Still, I think it’s very worthwhile taking Hartzog’s critique seriously and imagining how the OD might begin to address it. One beginning might be just to point out in the definition that use of data free of IP encumbrances (and thus OD) can be subject to other regulation and this doesn’t necessarily make it non-open.
Also toward the end Hartzog briefly mentions several technical, legal, and procedural protections for privacy in data sharing. If anyone has a relatively exhaustive list of such I’d enjoy reading and thinking about how each complements and/or is in conflict with openness.
Thanks for posting the video Stephen!
The paper that supports the video is here.
Re: Inconsistencies.

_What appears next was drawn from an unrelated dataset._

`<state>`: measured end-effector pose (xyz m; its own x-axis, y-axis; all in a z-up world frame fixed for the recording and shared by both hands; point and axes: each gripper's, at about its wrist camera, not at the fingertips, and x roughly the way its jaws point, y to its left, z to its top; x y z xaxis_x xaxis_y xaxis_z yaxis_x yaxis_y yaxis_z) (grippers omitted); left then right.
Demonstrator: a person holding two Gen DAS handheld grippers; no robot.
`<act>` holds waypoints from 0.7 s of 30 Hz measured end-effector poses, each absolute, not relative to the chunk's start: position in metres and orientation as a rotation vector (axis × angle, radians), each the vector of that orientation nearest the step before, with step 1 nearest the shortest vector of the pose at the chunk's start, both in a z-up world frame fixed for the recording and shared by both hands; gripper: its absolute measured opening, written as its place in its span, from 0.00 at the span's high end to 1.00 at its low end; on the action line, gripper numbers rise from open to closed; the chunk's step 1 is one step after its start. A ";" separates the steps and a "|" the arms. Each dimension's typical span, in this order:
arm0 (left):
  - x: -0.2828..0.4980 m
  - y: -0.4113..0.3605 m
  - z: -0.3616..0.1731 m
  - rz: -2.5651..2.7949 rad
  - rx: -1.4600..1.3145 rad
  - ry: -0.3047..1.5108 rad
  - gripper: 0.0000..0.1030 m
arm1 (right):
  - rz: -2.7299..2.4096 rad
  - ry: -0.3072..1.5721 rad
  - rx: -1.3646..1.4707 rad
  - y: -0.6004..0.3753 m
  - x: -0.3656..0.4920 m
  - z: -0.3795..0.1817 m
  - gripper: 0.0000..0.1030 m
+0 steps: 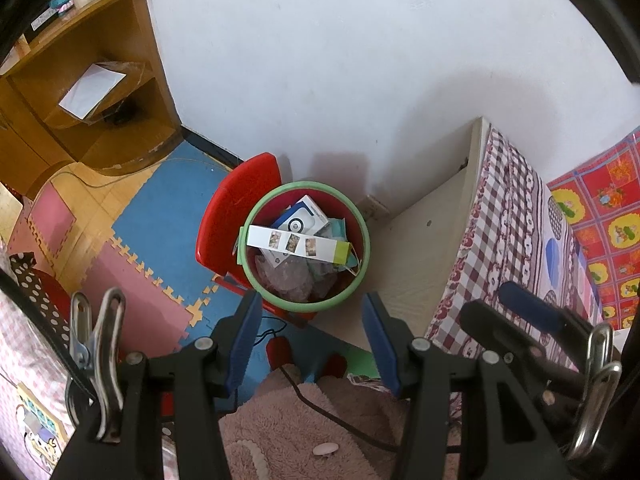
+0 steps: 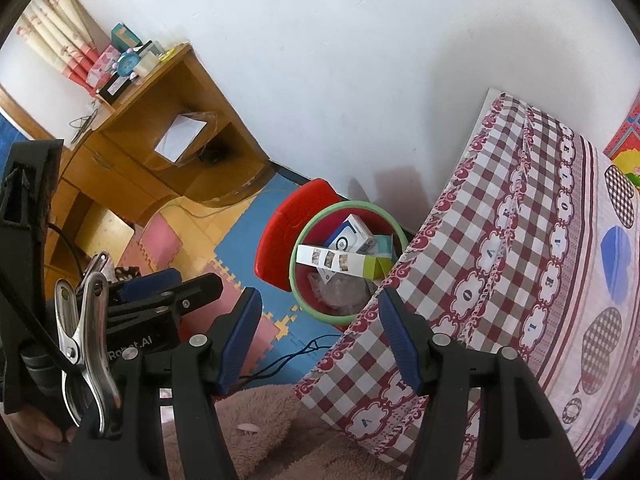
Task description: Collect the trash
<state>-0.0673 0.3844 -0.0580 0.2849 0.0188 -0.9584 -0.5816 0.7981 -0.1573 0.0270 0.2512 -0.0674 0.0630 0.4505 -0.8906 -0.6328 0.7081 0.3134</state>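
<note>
A red trash bin with a green rim [image 1: 256,288] [image 2: 298,292] stands on the floor between the bed and a red lid leaning behind it [image 1: 236,216] [image 2: 280,232]. Inside lie a long white carton [image 1: 296,242] [image 2: 336,259], a blue-and-white box [image 1: 302,218] [image 2: 352,236] and crumpled clear plastic [image 1: 292,280] [image 2: 340,294]. My left gripper [image 1: 312,312] hangs high above the bin, open, nothing between its blue pads [image 1: 246,336]. My right gripper [image 2: 320,312] is open and empty too, over the bed's edge beside the bin.
A bed with a checked cover [image 1: 516,216] [image 2: 520,240] fills the right. A wooden desk with shelves [image 1: 80,100] [image 2: 160,140] stands at the left wall. Foam floor tiles [image 1: 160,216] [image 2: 236,256], a black cable [image 2: 288,360] and a pink fluffy slipper [image 1: 320,428] lie below.
</note>
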 end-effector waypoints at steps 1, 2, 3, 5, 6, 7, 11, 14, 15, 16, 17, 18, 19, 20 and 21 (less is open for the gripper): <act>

If you read the intro text on various sites rather than following the link to the Open Definition, you get:
From the OKI site (with a reference to the Open Definition)
‘Open knowledge’ is any content, information or data that people are free to use, re-use and redistribute — without any legal, technological or social restriction.
From the Handbook (with a reference to the Open Definition)
Open data is data that can be freely used, re-used and redistributed by anyone - subject only, at most, to the requirement to attribute and sharealike.
From the Open Definition home page
“Open means anyone can freely access, use, modify, and share for any purpose (subject, at most, to requirements that preserve provenance and openness).”
“Open data and content can be freely used, modified, and shared by anyone for any purpose”
Perhaps this is why they were identified as different sources of a definition for open data even though they all lead to the Open Definition.
Thank you for pointing this out Stephen!
I guess these inconsistencies is because we didn’t update some content on
our site for two years, and the handbook itself just got a cosmetic face
list, but not a content upgrade, while the Open Definition did publish a
new version already. So I guess this is more of a case of just not paying
enough attention on our side. Also, to be honest, these versions does not
look that inherently that different to me.
In any case, I can change these right away to be consistent. Should I just
change it based on the Open Definition 2.0?